Monthly Archives: August 2013

Olive Trees

Well, according to Texas A&M University, olive trees are not well-suited for the roller-coaster climate of North Texas. While the temperature range here isn’t a major issue for mature olive trees, the range over a rapid period of time, such as going from the upper 80s to below freezing within a day or two during January-March, is what kills the olive trees, which is a pity.

So why did I come to know this about olive trees? I wanted to grow them. Why? because I wanted to understand better the allusions to olive trees in my scriptures, and I started reading about them. Olive trees are magnificent things and, if cared for, can last for centuries – even millennia. The cultivation of olive trees, in particular, is a beautiful process that lends itself to symbolism both deep and profound.

Even though I can’t grow them where I live, I can still read up on them. There’s a fantastic book I found online that I’ve started and I plan to finish it. The Allegory of the Olive Tree by Ricks and Welch explores the symbolism of the olive tree in both the Bible and the Book of Mormon, and it points out how the parable of the olive tree found in Jacob 5 (longer than, but similar to Paul’s olive tree parable in Romans 11) is such a deep metaphor for people that make covenants with God.

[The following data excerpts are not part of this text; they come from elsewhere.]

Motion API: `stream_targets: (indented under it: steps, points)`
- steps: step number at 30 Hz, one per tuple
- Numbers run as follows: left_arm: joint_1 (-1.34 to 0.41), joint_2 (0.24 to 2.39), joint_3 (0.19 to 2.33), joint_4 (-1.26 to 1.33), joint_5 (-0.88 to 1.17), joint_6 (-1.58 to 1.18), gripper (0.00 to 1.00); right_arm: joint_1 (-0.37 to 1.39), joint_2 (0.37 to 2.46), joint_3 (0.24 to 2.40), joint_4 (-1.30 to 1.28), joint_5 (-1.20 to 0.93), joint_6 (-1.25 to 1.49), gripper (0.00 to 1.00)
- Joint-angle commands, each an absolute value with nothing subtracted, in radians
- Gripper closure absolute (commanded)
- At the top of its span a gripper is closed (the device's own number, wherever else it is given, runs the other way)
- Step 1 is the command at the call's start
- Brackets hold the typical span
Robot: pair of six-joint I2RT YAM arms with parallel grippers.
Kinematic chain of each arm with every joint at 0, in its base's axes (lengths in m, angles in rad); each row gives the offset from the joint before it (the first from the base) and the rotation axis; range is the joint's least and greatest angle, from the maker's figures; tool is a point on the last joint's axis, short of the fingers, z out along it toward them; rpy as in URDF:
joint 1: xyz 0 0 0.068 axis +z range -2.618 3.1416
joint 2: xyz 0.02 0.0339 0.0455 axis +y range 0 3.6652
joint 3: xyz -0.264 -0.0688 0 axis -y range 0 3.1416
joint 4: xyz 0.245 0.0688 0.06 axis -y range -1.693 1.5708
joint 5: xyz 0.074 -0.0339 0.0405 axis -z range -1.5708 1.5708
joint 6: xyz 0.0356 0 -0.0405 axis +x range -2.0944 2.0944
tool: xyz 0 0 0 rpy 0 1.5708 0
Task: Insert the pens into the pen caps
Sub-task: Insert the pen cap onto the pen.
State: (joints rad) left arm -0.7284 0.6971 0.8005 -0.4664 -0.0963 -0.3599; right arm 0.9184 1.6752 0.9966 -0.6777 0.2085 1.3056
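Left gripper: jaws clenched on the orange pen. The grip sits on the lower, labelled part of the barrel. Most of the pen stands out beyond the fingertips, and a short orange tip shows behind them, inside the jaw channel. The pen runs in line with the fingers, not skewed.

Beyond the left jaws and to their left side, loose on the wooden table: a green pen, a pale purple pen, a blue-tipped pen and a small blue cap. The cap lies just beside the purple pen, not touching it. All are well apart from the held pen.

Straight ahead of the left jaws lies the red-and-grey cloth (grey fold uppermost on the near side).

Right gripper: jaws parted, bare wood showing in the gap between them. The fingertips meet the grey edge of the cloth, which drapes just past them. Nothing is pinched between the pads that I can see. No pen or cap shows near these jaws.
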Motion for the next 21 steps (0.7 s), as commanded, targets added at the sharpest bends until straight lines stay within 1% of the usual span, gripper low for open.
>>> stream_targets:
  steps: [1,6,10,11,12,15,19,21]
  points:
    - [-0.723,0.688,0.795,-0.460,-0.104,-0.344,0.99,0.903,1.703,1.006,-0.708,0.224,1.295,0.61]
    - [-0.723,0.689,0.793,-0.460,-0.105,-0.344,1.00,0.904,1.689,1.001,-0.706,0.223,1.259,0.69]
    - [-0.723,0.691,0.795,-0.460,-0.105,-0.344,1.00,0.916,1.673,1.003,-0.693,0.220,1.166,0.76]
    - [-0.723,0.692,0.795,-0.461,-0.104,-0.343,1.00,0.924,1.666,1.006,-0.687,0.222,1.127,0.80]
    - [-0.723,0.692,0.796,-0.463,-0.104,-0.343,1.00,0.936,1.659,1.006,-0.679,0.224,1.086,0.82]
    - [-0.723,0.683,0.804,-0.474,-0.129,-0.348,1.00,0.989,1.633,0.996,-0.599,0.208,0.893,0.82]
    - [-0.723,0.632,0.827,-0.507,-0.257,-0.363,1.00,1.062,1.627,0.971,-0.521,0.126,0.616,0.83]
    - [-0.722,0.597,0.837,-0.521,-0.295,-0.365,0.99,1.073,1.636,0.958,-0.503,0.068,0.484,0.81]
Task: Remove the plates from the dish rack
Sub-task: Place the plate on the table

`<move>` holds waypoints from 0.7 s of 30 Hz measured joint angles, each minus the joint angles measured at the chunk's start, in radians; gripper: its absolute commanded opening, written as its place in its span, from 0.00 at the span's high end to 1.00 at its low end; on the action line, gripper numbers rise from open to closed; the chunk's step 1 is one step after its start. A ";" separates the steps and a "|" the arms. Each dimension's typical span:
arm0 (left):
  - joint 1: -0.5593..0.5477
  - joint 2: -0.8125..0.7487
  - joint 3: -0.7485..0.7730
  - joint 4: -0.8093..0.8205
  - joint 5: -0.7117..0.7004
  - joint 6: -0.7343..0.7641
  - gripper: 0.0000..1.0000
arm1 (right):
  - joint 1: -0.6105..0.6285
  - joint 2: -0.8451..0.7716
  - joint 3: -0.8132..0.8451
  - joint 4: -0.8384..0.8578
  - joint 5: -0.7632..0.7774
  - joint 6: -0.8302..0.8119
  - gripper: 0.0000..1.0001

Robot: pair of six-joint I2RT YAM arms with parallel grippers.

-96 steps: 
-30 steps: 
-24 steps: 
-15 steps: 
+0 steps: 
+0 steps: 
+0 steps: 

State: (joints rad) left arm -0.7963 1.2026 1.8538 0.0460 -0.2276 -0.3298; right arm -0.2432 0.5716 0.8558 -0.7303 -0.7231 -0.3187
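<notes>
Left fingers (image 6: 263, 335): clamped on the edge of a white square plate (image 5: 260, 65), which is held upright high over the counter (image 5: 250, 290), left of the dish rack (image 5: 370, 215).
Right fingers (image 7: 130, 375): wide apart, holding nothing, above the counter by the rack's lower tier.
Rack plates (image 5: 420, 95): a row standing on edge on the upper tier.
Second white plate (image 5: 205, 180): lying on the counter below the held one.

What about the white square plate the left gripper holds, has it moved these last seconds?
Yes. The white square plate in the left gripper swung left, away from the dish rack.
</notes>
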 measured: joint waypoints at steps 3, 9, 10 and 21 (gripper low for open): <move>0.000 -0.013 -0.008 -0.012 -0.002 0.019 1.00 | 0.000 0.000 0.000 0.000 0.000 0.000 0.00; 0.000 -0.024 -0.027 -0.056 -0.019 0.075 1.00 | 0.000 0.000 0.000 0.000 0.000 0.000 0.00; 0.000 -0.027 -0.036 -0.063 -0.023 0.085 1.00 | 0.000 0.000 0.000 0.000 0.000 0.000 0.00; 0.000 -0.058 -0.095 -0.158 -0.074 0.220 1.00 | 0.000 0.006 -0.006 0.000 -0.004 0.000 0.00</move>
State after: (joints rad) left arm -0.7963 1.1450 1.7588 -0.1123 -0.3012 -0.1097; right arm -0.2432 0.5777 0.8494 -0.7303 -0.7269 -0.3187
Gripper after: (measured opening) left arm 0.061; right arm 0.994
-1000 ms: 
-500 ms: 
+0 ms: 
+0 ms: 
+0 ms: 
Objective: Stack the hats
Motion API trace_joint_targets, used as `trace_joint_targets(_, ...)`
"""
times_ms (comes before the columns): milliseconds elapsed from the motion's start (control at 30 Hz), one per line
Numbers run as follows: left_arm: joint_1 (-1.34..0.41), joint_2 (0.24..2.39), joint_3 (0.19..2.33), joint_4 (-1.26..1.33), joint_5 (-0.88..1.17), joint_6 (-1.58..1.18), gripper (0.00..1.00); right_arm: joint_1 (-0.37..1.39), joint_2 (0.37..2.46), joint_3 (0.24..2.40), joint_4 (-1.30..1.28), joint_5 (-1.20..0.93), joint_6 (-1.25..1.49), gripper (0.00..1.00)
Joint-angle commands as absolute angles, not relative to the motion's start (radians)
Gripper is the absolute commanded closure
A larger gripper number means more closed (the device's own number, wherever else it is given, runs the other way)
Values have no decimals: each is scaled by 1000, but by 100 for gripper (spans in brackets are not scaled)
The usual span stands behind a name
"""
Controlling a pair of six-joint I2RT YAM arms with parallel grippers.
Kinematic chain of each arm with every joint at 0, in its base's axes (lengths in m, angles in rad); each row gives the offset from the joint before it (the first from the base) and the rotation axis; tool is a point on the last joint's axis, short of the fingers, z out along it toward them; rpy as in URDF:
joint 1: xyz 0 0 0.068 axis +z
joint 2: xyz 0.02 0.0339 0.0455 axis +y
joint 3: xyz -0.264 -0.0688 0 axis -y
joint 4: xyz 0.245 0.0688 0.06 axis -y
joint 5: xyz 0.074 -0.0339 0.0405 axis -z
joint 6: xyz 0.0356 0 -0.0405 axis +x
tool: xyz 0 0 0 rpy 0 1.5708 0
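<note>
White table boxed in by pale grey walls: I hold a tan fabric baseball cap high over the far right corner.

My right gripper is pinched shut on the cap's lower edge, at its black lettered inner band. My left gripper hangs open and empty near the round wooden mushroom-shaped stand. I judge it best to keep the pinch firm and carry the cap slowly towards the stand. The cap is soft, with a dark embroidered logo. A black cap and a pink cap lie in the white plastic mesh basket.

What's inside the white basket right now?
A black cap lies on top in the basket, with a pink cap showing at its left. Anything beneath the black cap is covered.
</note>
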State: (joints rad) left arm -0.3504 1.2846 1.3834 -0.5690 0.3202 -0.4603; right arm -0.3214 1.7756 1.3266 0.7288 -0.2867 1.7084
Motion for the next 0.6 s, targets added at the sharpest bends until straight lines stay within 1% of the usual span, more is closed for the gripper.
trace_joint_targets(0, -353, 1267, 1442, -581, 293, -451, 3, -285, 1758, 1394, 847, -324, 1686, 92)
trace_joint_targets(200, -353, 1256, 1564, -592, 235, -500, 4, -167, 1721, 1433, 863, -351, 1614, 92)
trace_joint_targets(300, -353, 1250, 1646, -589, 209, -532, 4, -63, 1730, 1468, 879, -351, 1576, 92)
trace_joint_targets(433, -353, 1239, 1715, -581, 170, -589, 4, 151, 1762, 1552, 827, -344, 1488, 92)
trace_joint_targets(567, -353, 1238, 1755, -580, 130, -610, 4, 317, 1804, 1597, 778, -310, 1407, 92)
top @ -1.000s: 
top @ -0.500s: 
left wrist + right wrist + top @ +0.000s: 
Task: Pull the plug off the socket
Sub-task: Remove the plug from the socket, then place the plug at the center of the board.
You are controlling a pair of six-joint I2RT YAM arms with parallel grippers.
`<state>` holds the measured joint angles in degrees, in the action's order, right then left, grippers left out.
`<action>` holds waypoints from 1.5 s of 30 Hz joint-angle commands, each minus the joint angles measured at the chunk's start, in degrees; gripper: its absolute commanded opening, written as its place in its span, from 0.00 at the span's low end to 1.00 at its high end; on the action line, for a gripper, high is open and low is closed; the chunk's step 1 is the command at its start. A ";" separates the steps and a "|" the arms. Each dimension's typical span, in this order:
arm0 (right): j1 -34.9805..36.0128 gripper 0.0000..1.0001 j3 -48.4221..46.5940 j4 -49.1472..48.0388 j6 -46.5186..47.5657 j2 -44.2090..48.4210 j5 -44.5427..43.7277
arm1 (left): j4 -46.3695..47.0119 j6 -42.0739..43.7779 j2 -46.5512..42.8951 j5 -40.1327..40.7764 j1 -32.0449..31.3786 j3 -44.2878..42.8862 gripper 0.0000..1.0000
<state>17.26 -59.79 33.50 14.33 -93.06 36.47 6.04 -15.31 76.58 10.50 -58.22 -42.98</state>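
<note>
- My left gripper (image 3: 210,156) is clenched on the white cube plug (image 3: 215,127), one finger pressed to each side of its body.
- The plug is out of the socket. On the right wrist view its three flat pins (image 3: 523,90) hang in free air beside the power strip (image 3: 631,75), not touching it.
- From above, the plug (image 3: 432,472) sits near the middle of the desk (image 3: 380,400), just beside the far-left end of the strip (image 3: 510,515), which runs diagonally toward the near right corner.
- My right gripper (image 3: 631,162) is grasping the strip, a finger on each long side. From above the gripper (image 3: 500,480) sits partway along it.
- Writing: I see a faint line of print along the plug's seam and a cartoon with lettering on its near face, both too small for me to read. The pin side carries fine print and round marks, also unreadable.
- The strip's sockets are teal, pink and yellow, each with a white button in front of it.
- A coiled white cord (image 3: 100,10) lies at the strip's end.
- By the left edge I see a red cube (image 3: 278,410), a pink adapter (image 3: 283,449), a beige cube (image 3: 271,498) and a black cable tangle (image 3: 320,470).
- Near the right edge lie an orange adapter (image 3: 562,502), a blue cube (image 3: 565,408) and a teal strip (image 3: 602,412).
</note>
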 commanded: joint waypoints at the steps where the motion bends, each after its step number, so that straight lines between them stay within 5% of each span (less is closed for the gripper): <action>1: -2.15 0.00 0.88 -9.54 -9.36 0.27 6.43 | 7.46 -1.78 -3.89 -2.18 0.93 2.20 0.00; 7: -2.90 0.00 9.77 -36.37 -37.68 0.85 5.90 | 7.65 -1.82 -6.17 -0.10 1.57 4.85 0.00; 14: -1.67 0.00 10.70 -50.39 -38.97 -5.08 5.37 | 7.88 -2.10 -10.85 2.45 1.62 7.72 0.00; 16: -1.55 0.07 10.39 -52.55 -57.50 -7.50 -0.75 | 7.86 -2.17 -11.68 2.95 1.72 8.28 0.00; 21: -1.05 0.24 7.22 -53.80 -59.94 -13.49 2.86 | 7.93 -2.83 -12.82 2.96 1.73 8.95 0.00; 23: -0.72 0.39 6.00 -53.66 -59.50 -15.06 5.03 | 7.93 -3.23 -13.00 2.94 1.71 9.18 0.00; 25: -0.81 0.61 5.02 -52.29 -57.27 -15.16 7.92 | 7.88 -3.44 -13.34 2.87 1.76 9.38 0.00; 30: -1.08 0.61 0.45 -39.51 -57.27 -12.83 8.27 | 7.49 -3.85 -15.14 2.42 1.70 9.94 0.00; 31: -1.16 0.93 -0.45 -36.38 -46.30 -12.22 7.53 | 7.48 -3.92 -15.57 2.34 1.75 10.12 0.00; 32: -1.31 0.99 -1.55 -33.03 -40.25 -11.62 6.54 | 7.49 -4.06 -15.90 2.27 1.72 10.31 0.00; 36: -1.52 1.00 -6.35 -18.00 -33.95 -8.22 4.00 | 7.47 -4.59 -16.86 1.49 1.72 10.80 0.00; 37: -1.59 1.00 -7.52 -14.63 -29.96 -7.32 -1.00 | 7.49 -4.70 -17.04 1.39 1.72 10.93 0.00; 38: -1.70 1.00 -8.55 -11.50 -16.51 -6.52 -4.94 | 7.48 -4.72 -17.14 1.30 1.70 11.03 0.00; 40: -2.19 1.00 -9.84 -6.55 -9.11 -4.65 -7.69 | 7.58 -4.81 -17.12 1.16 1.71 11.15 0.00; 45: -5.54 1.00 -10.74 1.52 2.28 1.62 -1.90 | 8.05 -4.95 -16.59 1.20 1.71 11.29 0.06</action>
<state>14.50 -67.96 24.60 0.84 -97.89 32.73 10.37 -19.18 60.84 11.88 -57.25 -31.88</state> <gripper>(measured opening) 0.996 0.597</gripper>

Which then makes me look even closer at the purported divine origin of the Book of Mormon. For, if it is difficult to grow olive trees for North Texans, it’s impossible for folks up in New York and Vermont, where Joseph Smith lived, and particularly so after the explosion of a volcano in Sumatra that plunged the globe into a short period of bitterly cold climatological variations. How would a young farmboy from New England, with no access to Theophrastus’ “Enquiry Into Plants”, know anything at all about olive tree cultivation? And yet, the account given in Jacob, which goes beyond Paul’s account in terms of detail, jives amazingly well with the advice given by Theophrastus from the classical era in regards to proper cultivation of olive trees to maximize both the quality and quantity of fruit.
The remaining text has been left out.